Effet net estimé de l'IA sur les emplois par secteur d'activité en Chine (millions et %)
Effet net estimé de l'IA sur les emplois par secteur d'activité en Chine (millions et %)
Image : PwC

Résultat à première vue surprenant, l'impact sur l'emploi dans le secteur industriel chinois devrait être globalement neutre. Cela reflète le fait que parallèlement à l’augmentation considérable des possibilités d’automatisation du secteur manufacturier chinois dues aux hausses salariales, nous estimons également que la Chine prendra les devants dans la fabrication de produits améliorés par l’IA (robots, véhicules sans conducteur, drones, etc.) qui ressortiront de cette Quatrième révolution industrielle.

Plus généralement, l'énorme coup de pouce apporté par l'IA et les technologies connexes à l'économie chinoise, qui pourrait représenter plus de 20 % du PIB d'ici 2030, permettra d'accroître les revenus réels dans l'ensemble de l'économie. Cela créera une nouvelle demande de biens et de services qui nécessiteront des ouvriers humains supplémentaires pour les produire, en particulier dans des domaines plus difficiles à automatiser.

Pas de place pour l’autosatisfaction - le défi du gouvernement et des entreprises

Même si nos estimations suggèrent qu’il ne faut pas craindre un chômage technologique de masse, l’autosatisfaction n’a pas non plus sa place. Comme ce fut le cas pour les révolutions industrielles passées, cette dernière aura des répercussions considérables à la fois sur les marchés du travail et les modèles commerciaux existants.

En Chine, nous pourrions voir environ 200 millions d'emplois déplacés au cours des deux prochaines décennies, ce qui obligera les travailleurs à intégrer des secteurs industriels et des entreprises où seront créés de nouveaux emplois. La Chine a bien sûr connu des mouvements encore plus importants lorsque, à partir des années 1980, les ouvriers ont commencé à quitter les fermes pour la ville, mais le processus ne sera pas facile pour autant. Compte tenu du vieillissement de la population chinoise, une augmentation de l'immigration pourrait être nécessaire pour répondre à la demande en travailleurs supplémentaires.

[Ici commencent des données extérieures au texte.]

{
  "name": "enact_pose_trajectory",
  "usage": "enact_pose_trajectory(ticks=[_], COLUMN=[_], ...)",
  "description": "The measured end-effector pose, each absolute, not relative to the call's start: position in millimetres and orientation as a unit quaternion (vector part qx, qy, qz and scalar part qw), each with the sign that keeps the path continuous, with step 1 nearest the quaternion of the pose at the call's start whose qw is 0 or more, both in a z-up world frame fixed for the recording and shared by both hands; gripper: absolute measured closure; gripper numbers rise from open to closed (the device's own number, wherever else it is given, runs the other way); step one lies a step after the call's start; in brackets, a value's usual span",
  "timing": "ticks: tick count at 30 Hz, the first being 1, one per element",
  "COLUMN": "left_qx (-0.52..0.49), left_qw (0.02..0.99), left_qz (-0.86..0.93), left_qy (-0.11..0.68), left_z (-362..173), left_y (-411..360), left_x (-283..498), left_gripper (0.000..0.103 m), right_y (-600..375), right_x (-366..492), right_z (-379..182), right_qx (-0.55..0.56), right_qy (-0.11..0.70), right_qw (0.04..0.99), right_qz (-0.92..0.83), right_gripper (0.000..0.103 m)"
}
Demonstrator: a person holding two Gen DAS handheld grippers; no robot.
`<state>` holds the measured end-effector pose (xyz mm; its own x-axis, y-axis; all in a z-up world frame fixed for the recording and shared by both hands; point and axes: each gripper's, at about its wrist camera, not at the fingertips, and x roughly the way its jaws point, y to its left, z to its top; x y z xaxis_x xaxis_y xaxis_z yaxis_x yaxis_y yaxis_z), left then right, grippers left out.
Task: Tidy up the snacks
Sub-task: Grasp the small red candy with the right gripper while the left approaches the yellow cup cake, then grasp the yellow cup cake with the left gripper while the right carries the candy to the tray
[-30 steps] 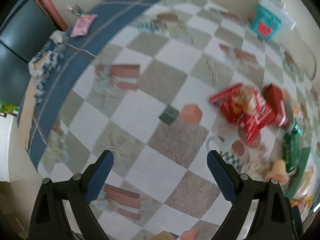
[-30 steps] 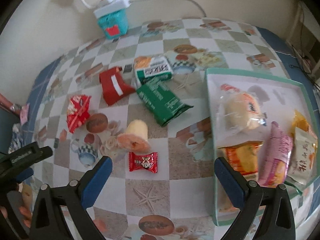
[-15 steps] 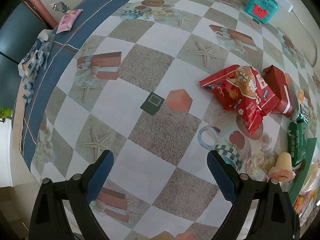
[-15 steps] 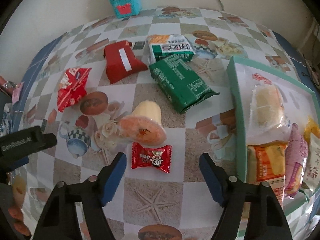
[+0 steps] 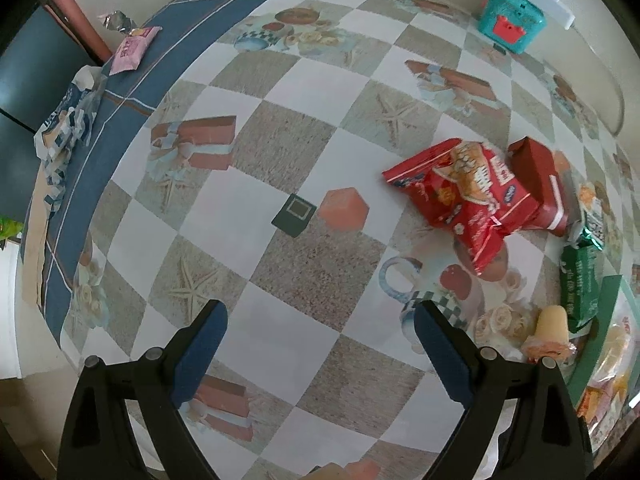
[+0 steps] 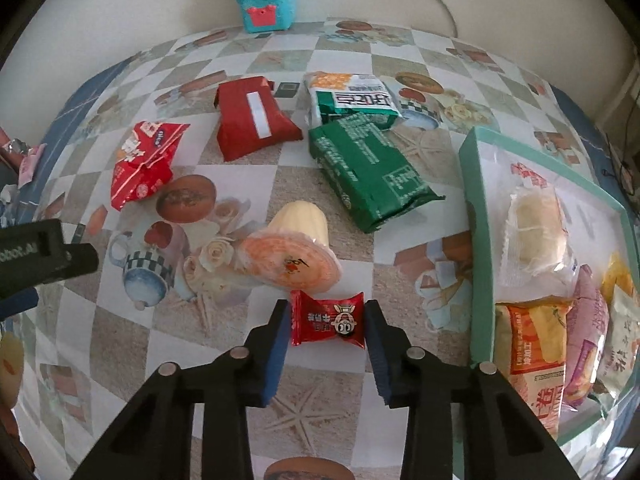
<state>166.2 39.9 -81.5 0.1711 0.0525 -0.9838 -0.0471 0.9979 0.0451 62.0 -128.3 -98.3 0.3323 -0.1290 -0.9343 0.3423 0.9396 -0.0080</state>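
Right claw point(image 6: 326, 330): mine, drawn in narrow around the small red candy point(image 6: 329, 323), one finger at each crimped end; I cannot tell whether the pads are pressing it.
Left claw point(image 5: 318, 344): spread wide, holding nothing, above bare checked cloth near the counter's point(image 5: 280, 184) left edge.
Candy's place: flat on the counter, just in front of the tipped jelly cup point(image 6: 294, 248), with the teal tray point(image 6: 474, 240) near on its right.
Tray: already carries several wrapped snacks along the counter's right edge.
Still loose: red chip bag point(image 6: 142, 164), dark red pack point(image 6: 252, 118), two green packs point(image 6: 370, 168).
Risk, slip: the wrapper's thin ends may crumple, so the candy could twist out as I lift.
Risk, nudge: the jelly cup's lid sits touching or nearly touching the candy; pushing forward could roll it.
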Motion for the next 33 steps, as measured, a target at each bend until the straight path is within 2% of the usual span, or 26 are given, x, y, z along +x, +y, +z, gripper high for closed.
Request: enact_pose_trajectory(ticks=[3,10,23,33], left_qx=[0.0,-0.008,-0.029,-0.005], left_qw=[0.768,0.776,0.778,0.771], left_qz=[0.024,-0.005,-0.089,-0.144], left_qy=[0.64,0.631,0.621,0.62], left_z=[-75,-58,-53,-61], left_y=[35,21,-24,-73], left_x=[165,161,149,138], left_gripper=[0.008,0.008,0.008,0.008], right_y=[-136,-156,-188,-230], right_x=[60,54,38,15], right_z=[-97,-94,-58,-29], right_qx=[0.101,0.129,0.151,0.182], right_qy=[0.558,0.559,0.522,0.488], right_qw=[0.81,0.806,0.825,0.831], right_qz=[-0.148,-0.146,-0.156,-0.197], right_gripper=[0.07,0.073,0.073,0.073])
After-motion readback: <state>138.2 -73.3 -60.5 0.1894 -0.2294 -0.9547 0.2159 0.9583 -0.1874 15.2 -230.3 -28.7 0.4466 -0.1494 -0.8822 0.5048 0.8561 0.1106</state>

Il revient au gouvernement tout comme aux entreprises de maximiser les avantages de l'IA et des technologies connexes tout en minimisant les coûts. Cette dernière partie nécessitera des investissements accrus dans la reconversion des travailleurs dans de nouvelles carrières, le renforcement de leurs compétences numériques mais aussi l’évolution du système éducatif, qui devra se baser sur des compétences humaines plus difficiles à automatiser, telles que la créativité, la coopération, la communication personnelle et les compétences managériales et entrepreneuriales. Les entreprises doivent également inculquer à leurs employés une culture d'apprentissage tout au long de leur vie.

Pour le gouvernement, l'IA stimulera la croissance économique et, par conséquent, les recettes fiscales. Cela devrait permettre de renforcer les filets de sécurité sociale, y compris les systèmes de santé et de protection sociale, pour ceux qui éprouvent des difficultés à s’adapter aux nouvelles technologies. De telles mesures seront d'une grande importance si les énormes avantages potentiels de l'IA et des technologies connexes se diffusent le plus largement possible dans la société.